» WORK REQUEST: Starting at the first line of the data, print every line up to and including the one with "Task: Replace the", but no pictures.

### RECORD SET

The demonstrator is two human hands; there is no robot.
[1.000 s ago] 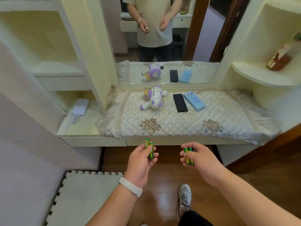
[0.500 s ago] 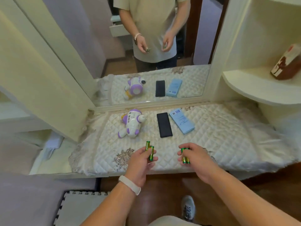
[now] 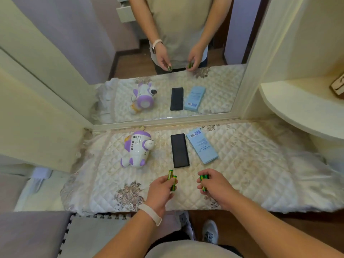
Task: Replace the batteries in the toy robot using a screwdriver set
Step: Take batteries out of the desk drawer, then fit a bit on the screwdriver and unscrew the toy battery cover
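Note:
A white and purple toy robot (image 3: 136, 148) lies on its front on the quilted cloth (image 3: 251, 164) of the dressing table, left of centre. A black flat case (image 3: 179, 150) and a light blue box (image 3: 202, 148) lie to its right. My left hand (image 3: 161, 189) holds two green and yellow batteries (image 3: 172, 180) above the cloth's front part. My right hand (image 3: 214, 185) grips more green batteries (image 3: 203, 180), partly hidden by my fingers. Both hands hover nearer to me than the black case.
A large mirror (image 3: 167, 53) stands behind the table and reflects the objects and a person's torso. A rounded shelf (image 3: 297, 103) juts out at the right with a brown box (image 3: 337, 84) on it. A foam floor mat (image 3: 89, 235) lies below left.
I have stepped closer to the table, so my hands with the batteries are over the cloth instead of in front of its edge. The view has tilted downward.

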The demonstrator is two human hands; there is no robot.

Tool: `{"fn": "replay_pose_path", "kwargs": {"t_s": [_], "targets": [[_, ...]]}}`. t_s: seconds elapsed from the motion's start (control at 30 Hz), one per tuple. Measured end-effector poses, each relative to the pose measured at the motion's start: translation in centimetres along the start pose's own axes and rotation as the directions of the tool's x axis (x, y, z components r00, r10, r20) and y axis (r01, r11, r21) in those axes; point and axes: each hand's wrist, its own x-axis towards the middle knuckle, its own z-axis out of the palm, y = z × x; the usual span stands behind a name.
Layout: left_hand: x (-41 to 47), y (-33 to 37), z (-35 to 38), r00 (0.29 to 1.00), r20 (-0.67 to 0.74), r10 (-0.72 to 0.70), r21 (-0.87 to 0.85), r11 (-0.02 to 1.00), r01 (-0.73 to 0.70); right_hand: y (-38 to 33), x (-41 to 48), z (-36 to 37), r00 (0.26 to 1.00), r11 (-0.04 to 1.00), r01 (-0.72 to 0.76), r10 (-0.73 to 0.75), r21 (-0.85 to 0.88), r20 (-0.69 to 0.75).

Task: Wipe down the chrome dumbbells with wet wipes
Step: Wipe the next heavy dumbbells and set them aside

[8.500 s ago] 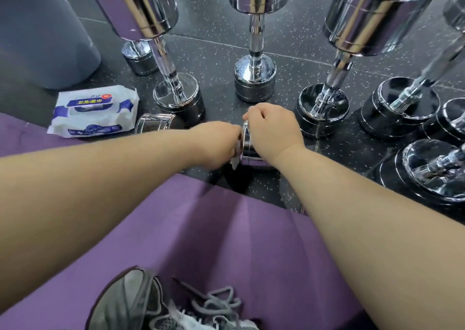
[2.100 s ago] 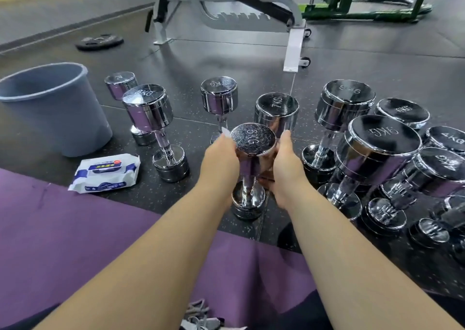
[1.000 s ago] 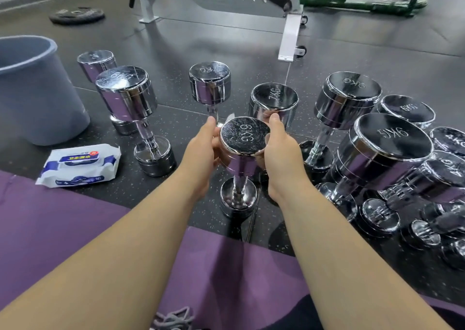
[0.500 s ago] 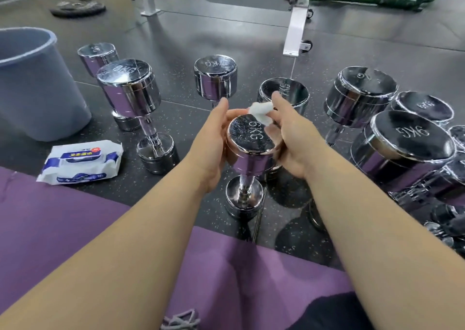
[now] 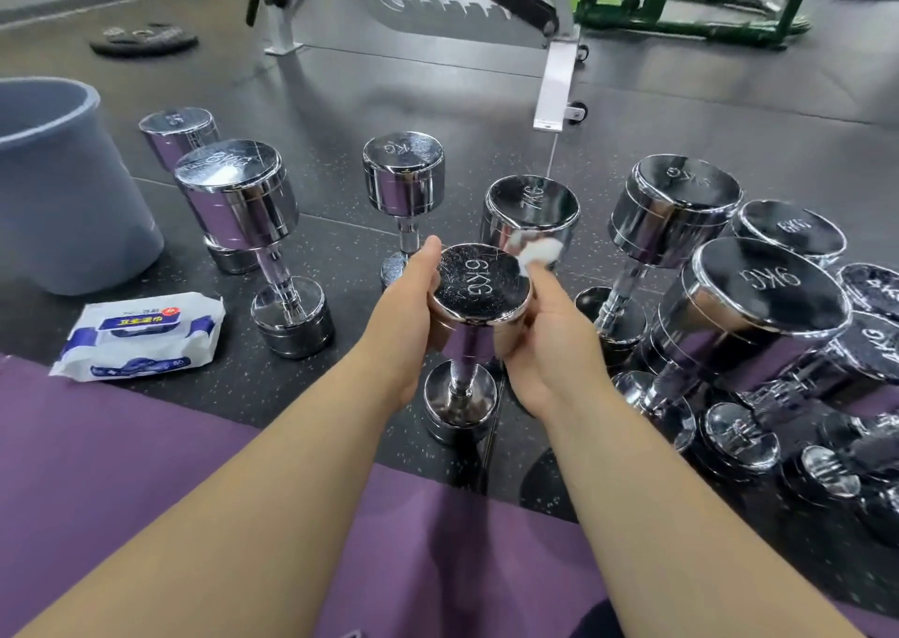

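Since half a second ago the right hand [image 5: 545, 340] has dropped beside the 6KG dumbbell [image 5: 479, 292], bringing its wipe [image 5: 540, 250] to the head's far right rim. Most of its fingers [image 5: 541, 279] are hidden behind the head; the one visible presses into the wipe it pinches. The left hand [image 5: 413, 316] clasps the head's left side, its fingers out of sight. The dumbbell stands upright on the floor [image 5: 340, 253].

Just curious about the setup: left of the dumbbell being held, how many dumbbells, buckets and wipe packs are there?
Dumbbells: 3
Bucket: 1
Wipe pack: 1
Total: 5
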Motion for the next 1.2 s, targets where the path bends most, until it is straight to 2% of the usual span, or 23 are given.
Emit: {"fn": "replay_pose_path", "kwargs": {"t_s": [0.07,0.13,0.2,0.3,0.4,0.5,0.63,0.77,0.9,1.07,1.2], "targets": [[0.1,-0.1,0.0,1.000,-0.001,0.004,-0.015,1.000,-0.004,0.3,-0.2,-0.5,1.000,0.998,-0.019,0.020,0.065,-0.021],[0.3,-0.3,0.0,1.000,0.017,0.000,-0.008,1.000,0.000,-0.1,-0.2,-0.5,0.999,0.997,0.032,-0.029,0.076,-0.040],[0.2,-0.3,0.0,1.000,0.023,0.003,-0.012,1.000,-0.003,-0.5,0.4,-0.4,0.991,0.994,0.109,-0.107,0.019,-0.080],[0.2,-0.3,0.0,0.999,0.032,0.003,0.000,1.000,-0.003,0.8,0.1,-0.7,0.988,0.982,0.120,-0.133,-0.147,-0.083],[0.4,-0.2,0.0,0.999,0.035,0.014,0.009,1.000,-0.014,0.7,-1.3,-0.7,0.989,0.983,0.122,-0.132,-0.139,-0.066],[0.3,-0.3,0.1,1.000,0.020,0.005,0.019,1.000,-0.005,0.1,-1.8,0.0,0.963,0.969,0.223,-0.236,-0.110,-0.127],[0.0,-0.2,0.2,1.000,-0.004,-0.010,0.012,1.000,0.010,2.5,-3.9,-0.1,0.963,0.959,0.204,-0.233,-0.194,-0.137],[-0.1,-0.2,-0.2,1.000,-0.016,-0.021,0.017,1.000,0.022,2.2,-4.4,0.8,0.904,0.897,0.343,-0.396,-0.278,-0.161],[-0.1,-0.3,-0.4,0.998,-0.065,-0.023,0.031,0.999,0.025,3.8,-4.5,0.1,0.922,0.875,0.259,-0.350,-0.408,-0.166],[-0.1,-0.5,-0.4,0.994,-0.099,-0.036,0.066,0.997,0.043,2.0,-4.2,0.2,0.868,0.843,0.372,-0.465,-0.390,-0.177],[-1.2,-0.3,0.0,0.988,-0.154,-0.009,0.104,0.994,0.026,3.2,-5.3,-0.6,0.889,0.851,0.265,-0.397,-0.453,-0.226]]}}
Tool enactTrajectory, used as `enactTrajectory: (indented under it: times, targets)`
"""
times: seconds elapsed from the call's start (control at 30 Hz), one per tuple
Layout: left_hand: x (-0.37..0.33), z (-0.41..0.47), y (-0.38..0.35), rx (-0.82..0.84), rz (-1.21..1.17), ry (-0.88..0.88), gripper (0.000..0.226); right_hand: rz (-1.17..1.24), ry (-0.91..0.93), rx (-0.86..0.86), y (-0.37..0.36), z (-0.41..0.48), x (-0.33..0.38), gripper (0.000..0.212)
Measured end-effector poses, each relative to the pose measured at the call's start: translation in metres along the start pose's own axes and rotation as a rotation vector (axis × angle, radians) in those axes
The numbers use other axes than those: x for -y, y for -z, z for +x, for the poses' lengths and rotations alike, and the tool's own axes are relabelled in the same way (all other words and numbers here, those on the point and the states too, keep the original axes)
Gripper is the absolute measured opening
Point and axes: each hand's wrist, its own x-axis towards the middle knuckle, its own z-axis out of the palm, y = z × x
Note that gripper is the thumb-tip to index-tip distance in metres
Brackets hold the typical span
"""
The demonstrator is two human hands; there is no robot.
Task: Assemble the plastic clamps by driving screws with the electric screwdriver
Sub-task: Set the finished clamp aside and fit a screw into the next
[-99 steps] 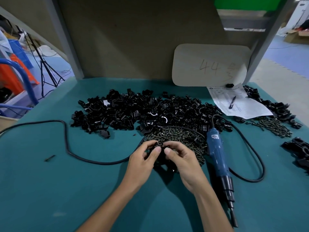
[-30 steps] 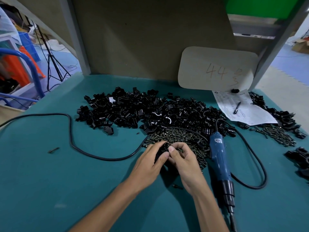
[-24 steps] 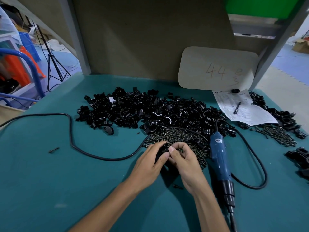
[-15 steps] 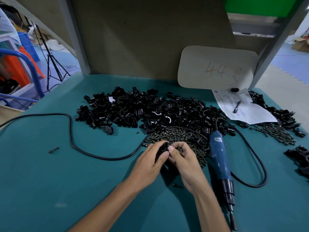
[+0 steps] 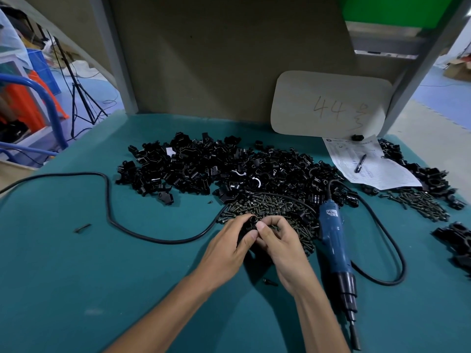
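Black plastic clamp (image 5: 251, 223): I log it pinched between left hand (image 5: 227, 248) and right hand (image 5: 283, 247), fingers curled round it, at the screw pile (image 5: 270, 203)'s near edge; electric screwdriver (image 5: 334, 242) lies on worktop (image 5: 76, 276) just right.

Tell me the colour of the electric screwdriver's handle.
Blue, on the electric screwdriver, clearest in the head view.

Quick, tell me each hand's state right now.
Left hand: gripping a black plastic clamp.
Right hand: pinching the same clamp; any screw in its fingers cannot be told.
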Motion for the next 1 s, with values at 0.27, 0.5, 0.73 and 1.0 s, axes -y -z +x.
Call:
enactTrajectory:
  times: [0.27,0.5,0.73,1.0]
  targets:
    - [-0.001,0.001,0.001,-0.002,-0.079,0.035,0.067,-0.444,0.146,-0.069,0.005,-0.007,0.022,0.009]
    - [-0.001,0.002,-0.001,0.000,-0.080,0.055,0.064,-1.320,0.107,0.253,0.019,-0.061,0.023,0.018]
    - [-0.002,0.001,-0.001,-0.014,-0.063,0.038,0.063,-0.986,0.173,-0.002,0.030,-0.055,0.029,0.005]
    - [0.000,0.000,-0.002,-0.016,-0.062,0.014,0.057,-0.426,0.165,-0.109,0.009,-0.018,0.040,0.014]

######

» ANSWER TO THIS TASK:
The demonstrator is two human hands; there is no robot.
[1.000 s ago] 
[0.500 s ago] 
[now] 
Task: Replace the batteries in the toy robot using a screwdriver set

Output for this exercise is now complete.